Der Nebel hat sich gelichtet. Nach monatelanger Prüfung durch zwei Verfassungsrechtler hat die Bayerische Staatsregierung jetzt bekanntgegeben, daß sie auf eine Normenkontrollklage gegen das Ehe-Öffnungsgesetz verzichtet! Auffälligerweise stammen beide Rechtsgutachten bereits vom 22. Januar 2018.
Aber erst jetzt – nachdem Neuwahlen nicht mehr zu befürchten und die CSU sich im GroKo-Deal maximale Minister- und Staatssekretärposten gesichert hat – glaubt man offenbar in München, die letzte realistische Hoffnung vieler Unionswähler auf Rückabwicklung der Homo-„Ehe“ enttäuschen zu können. Ob die C-Getreuen den endgültigen Ehe-Verrat bis zur bayerischen Landtagswahl Anfang Oktober vergeben und vergessen haben werden? Lesen Sie dazu einen Kurzkommentar von Hedwig von Beverfoerde in der Tagespost.de.
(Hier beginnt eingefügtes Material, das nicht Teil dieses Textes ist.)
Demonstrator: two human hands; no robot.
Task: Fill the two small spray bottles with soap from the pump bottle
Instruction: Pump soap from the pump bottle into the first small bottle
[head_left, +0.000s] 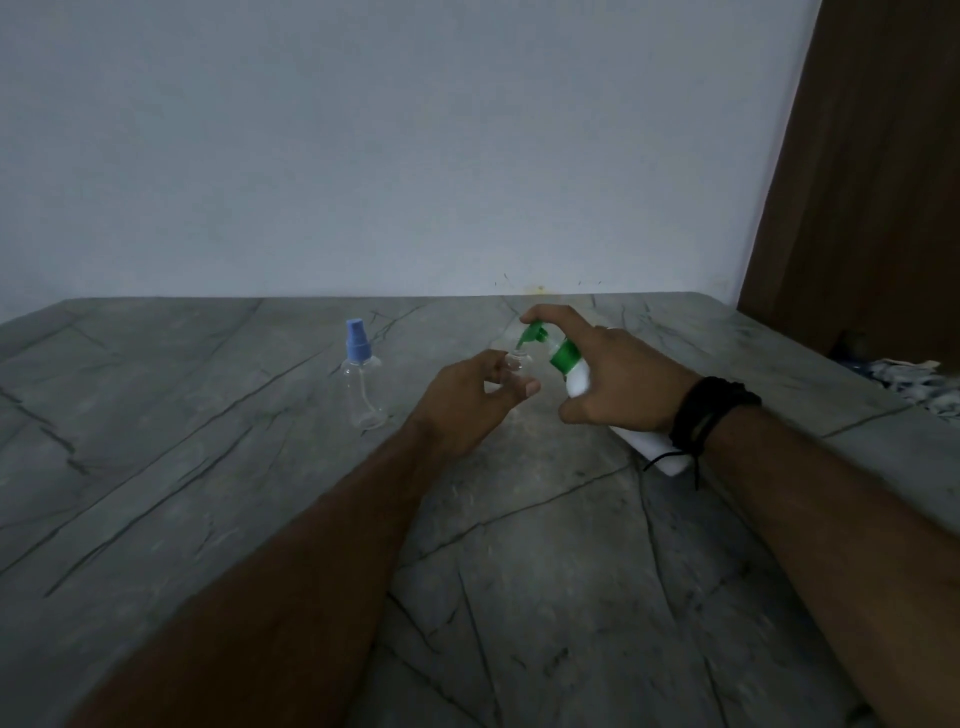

Die bayerische Regierung begründet ihren Rückzieher von der Normenkontrolle offiziell damit, daß „nach einer Gesamtabwägung [der beiden Gutachten] die Erfolgsaussichten einer Normenkontrollklage als gering anzusehen“ seien. „Gewichtige Gründe“ sprächen „für die Verfassungsmäßigkeit des „Ehe für alle“-Gesetzes und somit gegen eine Klageerhebung“. Bei näherer Betrachtung der Rechtsgutachten bleibt jedoch evident, daß das überfallartig beschlossenen Ehe-Öffnungsgesetz verfassungswidrig ist. Das ergibt sich auch sehr klar aus den zusammenfassenden Thesen des Hauptgutachters Prof. Dr. Ferdinand Wollenschläger. Dort schreibt er zum Schluß verklausuliert, daß man auch zum gegenteiligen Ergebnis hätte kommen können (wenn man es denn gewollt hätte): „Es liegt auf der Hand, dass eine stärkere Gewichtung des historischen Arguments sowie der Änderungsresistenz von Institutsgarantien und eine Akzentuierung der nach wie vor signifikanten Unterschiede im Angelegtsein auf Nachwuchs zum gegenteiligen Ergebnis führte.“
Am Ende dürfte der wahre Grund für die gutachterlich konstatierte mangelnde Erfolgsaussicht einer Klage nicht in der Verfassungsmäßigkeit des Gesetzes sondern in der Richter-Besetzung des Bundesverfassungsgerichts bestehen. Dies wurde mir in einem vertraulichen Gespräch aus CSU-Kreisen schon vor Monaten angedeutet. Denn zwischen progressistischer und eher konservativer politischer Ausrichtung der Richter im Ersten Senat des BVerfG, der für das Ehe-Thema zuständig wäre, besteht ein Verhältnis von 5:3. Dies hatte zuletzt auch Prof. Jörg Benedict in seinem brillanten Vortrag auf unserem Symposium zur Ehe-Öffnung so treffend dargelegt. Recht haben und Recht bekommen sind bekanntlich zweierlei. Aber die Flinte von vornherein ins Korn zu werfen, bedeutet bei einem so folgenschweren Gesetz einen politischen Offenbarungseid.